Il ricorso in esame pone il problema di definire alcune questioni giuridiche, motivo per il quale la Corte rileva un contrasto giurisprudenziale e conclude con la rimessione della questione alle Sezioni Unite.
In particolare, analizzate le argomentazioni utilizzate dalla Corte territoriale, secondo la Cassazione, la decisione resa si uniforma all’indirizzo giurisprudenziale secondo cui il giudice dell’impugnazione, a fronte di una pena illegalmente determinata a vantaggio dell’imputato, ben può negare gli effetti di ulteriore favore sulla pena conseguenti all’accoglimento dell’appello ora su un reato concorrente, ora sul riconoscimento di una circostanza attenuante o l’esclusione di una circostanza aggravante.
Ne deriva che «il meccanismo di riduzione della pena, che opera in caso di accoglimento dell’appello dell’imputato in punto di reato concorrente o circostanze esplica gli effetti tipici a condizione che la pena complessiva irrogata in primo grado sia stata determinata in modo legale. La mancata impugnazione del pubblico ministero per ricondurre la pena alla misura legale, se impedisce, in ragione del divieto della reformatio in peius, che sia oggetto di correzioni officiose, non giustifica la perpetuazione di un errore».

Tale soluzione si pone tuttavia in contrasto con il consolidato orientamento secondo cui «il giudice, in mancanza di impugnazione del pubblico ministero, non può modificare la sentenza che abbia irrogato la pena illegale di favore».
Posti i principi ormai ben consolidati in tema di pena illegale, la giurisprudenza di legittimità è ferma nel ritenere che, ove l’illegalità della pena ridondi a vantaggio del condannato, essa non possa essere corretta.

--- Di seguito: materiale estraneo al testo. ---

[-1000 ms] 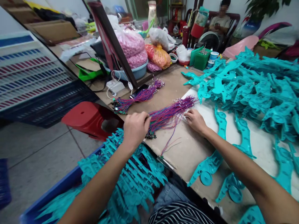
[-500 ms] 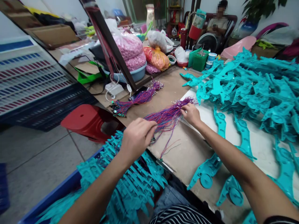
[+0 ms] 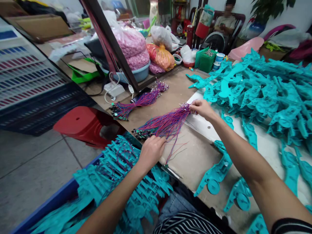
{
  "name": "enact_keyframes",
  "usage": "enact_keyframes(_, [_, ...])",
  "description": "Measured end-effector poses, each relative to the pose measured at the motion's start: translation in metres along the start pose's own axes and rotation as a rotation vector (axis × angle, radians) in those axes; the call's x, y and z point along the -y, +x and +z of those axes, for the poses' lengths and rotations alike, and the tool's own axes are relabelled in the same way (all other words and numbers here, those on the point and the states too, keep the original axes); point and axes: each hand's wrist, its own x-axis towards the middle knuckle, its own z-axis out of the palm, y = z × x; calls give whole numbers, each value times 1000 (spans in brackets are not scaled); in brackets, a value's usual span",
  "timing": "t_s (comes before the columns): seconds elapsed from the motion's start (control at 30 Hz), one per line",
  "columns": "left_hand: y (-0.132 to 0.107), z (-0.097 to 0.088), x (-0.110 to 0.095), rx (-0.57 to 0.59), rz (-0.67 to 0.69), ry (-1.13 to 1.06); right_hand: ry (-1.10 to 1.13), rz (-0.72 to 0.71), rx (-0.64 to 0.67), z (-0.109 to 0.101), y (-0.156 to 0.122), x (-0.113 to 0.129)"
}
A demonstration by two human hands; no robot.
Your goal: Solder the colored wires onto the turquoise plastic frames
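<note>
A bundle of thin red, blue and purple wires (image 3: 165, 120) lies spread over the table, with dark connectors at its near left end. My right hand (image 3: 201, 109) pinches wire tips at the bundle's far right end. At the lower edge, near the connectors, my left hand (image 3: 151, 152) is closed with curled fingers on the wires; its fingertips are partly hidden. A few loose wires (image 3: 173, 149) trail toward the table edge. Below my left forearm, a blue crate (image 3: 57, 199) holds many turquoise plastic parts (image 3: 136, 185) with wires among them.
A second wire bundle (image 3: 143, 99) lies farther back. Turquoise parts (image 3: 263, 94) are heaped at the right, with single ones (image 3: 215, 172) nearer me. A red stool (image 3: 78, 122) stands left of the table. Behind are bagged pink pieces (image 3: 134, 45), a green box (image 3: 207, 61) and a seated person (image 3: 225, 22).
My left hand has moved down and slightly right, from above the wires to their lower edge, uncovering the connectors. My right hand has shifted slightly up, still at the wire tips.
</note>
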Motion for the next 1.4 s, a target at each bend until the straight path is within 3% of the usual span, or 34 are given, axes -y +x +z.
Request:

Tuttavia, l’immutabilità in senso deteriore della pena illegale di favore, in forza del divieto della reformatio in peius, trova «un elemento di compensazione nell’impedimento al pieno esplicarsi del meccanismo di riduzione della pena, di cui all’art. 597, comma 4, c.p.p., che di quel divieto è completamento e rafforzamento».

La questione che si pone, dunque, è quella di capire quali siano i rapporti tra divieto della reformatio in peius e obbligo, in caso di accoglimento dell’appello dell’imputato relativo a circostanze o a reati concorrenti, anche se unificati dalla continuazione, di diminuire corrispondentemente la pena complessiva.
Il primo, ricorda la Corte, ha portata generale e pone un limite ai poteri decisori del giudice di appello, a cui si aggiunge, nei casi di cui all’art. 597, comma 4, il dovere di diminuire "la pena complessiva irrogata" in misura corrispondente all’accoglimento dell’impugnazione.

Ciò detto, la Cassazione rileva come la diminuente per il rito abbreviato sia una circostanza che si ripercuote indubbiamente sulla pena ed ha la sua incidenza sostanziale, conservando tuttavia una natura processuale con caratteristiche che la differenziano nettamente dalle circostanze in senso proprio.
Proprio in ragione di tali peculiarità l’applicazione della diminuente costituisce un posterius rispetto alle altre operazioni che concorrono alla definizione del trattamento sanzionatorio.
Pertanto, la Corte rimette alle Sezioni Unite perché risolvano la questione «se il giudice di appello, investito dell’impugnazione del solo imputato che, giudicato con il rito abbreviato per un reato contravvenzionale, lamenti l’illegittimità della riduzione operata ai sensi dell’art. 442 c.p.p. nella misura di un terzo invece che della metà, debba applicare la diminuente nella misura di legge pur quando la pena inflitta dal giudice di primo grado sia illegale, perché in violazione delle previsioni edittali, e di favore per l’imputato».